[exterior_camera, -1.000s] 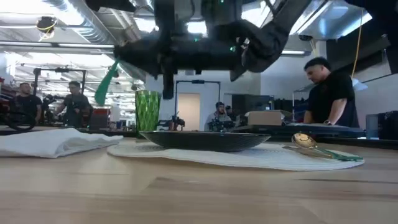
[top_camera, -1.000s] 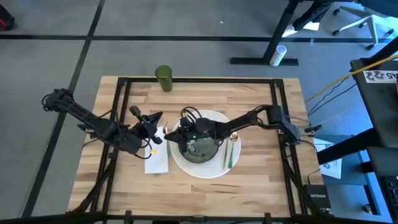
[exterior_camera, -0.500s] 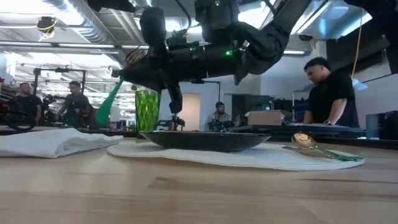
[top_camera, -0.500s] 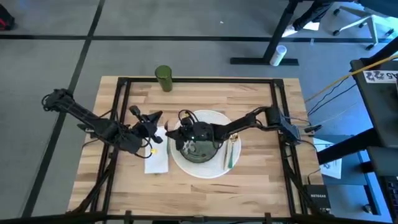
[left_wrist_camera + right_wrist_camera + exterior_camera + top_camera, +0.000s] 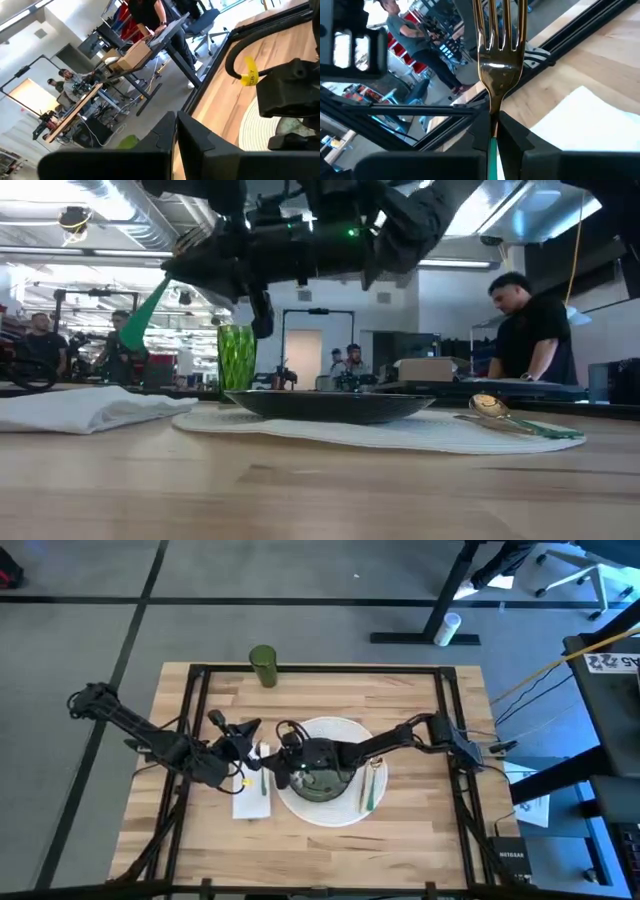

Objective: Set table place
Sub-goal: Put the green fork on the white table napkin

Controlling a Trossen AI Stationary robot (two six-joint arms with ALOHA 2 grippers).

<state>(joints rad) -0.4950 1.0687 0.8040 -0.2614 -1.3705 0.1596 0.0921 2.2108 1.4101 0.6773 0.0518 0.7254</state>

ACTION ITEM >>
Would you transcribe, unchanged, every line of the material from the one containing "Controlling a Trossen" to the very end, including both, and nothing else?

ANSWER TO THIS TASK >>
Controlling a Trossen AI Stationary robot (two six-joint arms with ALOHA 2 grippers).

<state>(joints rad) -0.4950 1.0687 0.8040 -0.2614 -1.3705 0.1596 0.0921 2.2108 1.4101 0.6773 0.0518 0.7254</state>

The answer was given in full.